Während der Mann sein Land verteidigt, flieht seine Frau mit den Kindern nach Deutschland. Sie müssen fast alles zurücklassen, nehmen nur das Allerwichtigste mit, das sie tragen können: Kleidung, ein paar Spielsachen... und ihre Haustiere.

Nach einer nervenaufreibenden Flucht steht die Frau mit vier Katzen und einem Hund bei Peter Neu im Behandlungszimmer. "Was die Menschen aus der Ukraine gerade erleben, kann sich niemand vorstellen." Und auch für die Tiere, vor allem für die Katzen, sei die Flucht traumatisch gewesen. " Ich habe die Tiere auf eigene Kosten gegen Tollwut geimpft, damit die Familie ohne Schwierigkeiten weiterziehen kann", sagt der Coburger Tierarzt. Die Familie sei auf dem Weg in die Notunterkunft in Bamberg gewesen.

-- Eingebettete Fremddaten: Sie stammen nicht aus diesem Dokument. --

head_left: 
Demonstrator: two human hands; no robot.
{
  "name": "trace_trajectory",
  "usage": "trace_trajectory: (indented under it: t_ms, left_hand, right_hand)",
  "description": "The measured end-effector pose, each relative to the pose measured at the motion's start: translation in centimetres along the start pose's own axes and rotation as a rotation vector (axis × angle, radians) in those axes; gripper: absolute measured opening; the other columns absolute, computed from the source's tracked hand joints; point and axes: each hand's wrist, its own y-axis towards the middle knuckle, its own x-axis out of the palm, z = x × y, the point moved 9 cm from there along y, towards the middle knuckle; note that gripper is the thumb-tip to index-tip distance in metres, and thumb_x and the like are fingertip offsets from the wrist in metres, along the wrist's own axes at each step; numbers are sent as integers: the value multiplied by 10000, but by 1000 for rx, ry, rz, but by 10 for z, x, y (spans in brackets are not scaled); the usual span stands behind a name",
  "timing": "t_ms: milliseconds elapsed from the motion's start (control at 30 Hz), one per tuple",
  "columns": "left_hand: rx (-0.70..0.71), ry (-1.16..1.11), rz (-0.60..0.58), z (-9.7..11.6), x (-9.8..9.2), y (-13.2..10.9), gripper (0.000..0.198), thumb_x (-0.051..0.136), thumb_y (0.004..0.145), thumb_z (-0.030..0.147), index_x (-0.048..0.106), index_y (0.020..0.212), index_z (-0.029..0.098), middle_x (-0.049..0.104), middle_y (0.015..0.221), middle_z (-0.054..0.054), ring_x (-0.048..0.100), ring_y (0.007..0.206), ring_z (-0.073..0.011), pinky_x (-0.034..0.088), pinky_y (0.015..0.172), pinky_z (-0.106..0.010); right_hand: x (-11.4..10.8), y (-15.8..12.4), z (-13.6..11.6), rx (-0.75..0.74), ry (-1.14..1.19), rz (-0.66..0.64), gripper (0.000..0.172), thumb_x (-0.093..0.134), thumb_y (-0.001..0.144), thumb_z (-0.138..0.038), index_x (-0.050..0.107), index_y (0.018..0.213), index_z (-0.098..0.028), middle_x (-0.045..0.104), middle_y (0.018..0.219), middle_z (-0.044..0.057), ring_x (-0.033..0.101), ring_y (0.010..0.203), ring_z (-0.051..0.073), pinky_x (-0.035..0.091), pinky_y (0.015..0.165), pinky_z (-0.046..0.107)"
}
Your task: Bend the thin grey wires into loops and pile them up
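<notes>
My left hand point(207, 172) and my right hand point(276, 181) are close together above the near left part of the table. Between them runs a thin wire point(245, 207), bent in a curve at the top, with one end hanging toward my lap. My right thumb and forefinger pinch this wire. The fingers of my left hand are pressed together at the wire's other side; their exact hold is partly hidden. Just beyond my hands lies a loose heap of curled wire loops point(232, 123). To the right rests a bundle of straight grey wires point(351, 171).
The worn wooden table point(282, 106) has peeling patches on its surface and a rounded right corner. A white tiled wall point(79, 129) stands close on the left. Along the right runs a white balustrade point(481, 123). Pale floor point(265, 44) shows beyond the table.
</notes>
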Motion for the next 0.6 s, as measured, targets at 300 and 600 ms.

Damit Tiere nach Deutschland einreisen dürfen, braucht es im Normalfall eine Genehmigung von den Behörden. Doch weil in diesen Wochen nichts normal ist, hat das Bayerische Umweltministerium die Pflicht ausgesetzt. Auch in Quarantäne müssen die Tiere nicht. Lediglich auf eine tierärztliche Untersuchung und die Tollwutimpfung bestehen die Veterinärämter. 35 Euro pro Haustier, die das Ministerium übernimmt.

Doch was, wenn sich ein Tier auf der Flucht die Pfote gebrochen hat oder anderweitig behandelt werden muss? 24 Tierärzte aus den Landkreisen Coburg, Kronach und Lichtenfels haben sich für diesen Fall etwas überlegt: Über die Notdienstgemeinschaft stellen die Veterinäre sicher, dass auch bei Notfällen in der Nacht, am Wochenende und an Feiertagen immer ein Tierarzt helfen kann. Die Einnahmen aus diesen kostenpflichtigen Notfall-Einsätzen wollen die Tierärzte jetzt dafür nutzen, um die Haustiere der ukrainischen Flüchtlinge kostenlos zu behandeln. "Wir wollen diesen armen Leuten, die bei ihrer Flucht noch an ihre Tiere gedacht haben, nicht noch Geld abknöpfen", sagt Peter Neu stellvertretend für seine Kollegen. Hätten die Menschen ihre Haustiere zurückgelassen, hätte das wahrscheinlich den Tod der Tiere bedeutet.

Auch das Tierheim bereitet sich vor

Damit sich Tiere und Besitzer, endlich in Sicherheit, in Deutschland nicht trennen müssen, sind in vielen Notunterkünften Haustiere erlaubt, doch nicht in allen. Bislang musste das Coburger Tierheim noch keine Kriegstiere aufnehmen. Sollten Flüchtlinge ihr Haustier aber dort abgeben müssen, wäre das theoretisch eine kostenpflichtige Pensionsleistung. Um ukrainische Flüchtlinge zu entlasten, will das Tierheim in solchen Fällen Aufrufe auf der Homepage, seiner Facebook-Seite und dem Coburger Tageblatt machen. "Menschen, die helfen möchten, können dann eine zweckgebundene Spende machen, um die Kosten für die Unterbringung abzudecken", erklärt Vorsitzende Angelika Sporniak, die aber hofft, dass möglichst viele Haustiere bei ihren Besitzern bleiben dürfen.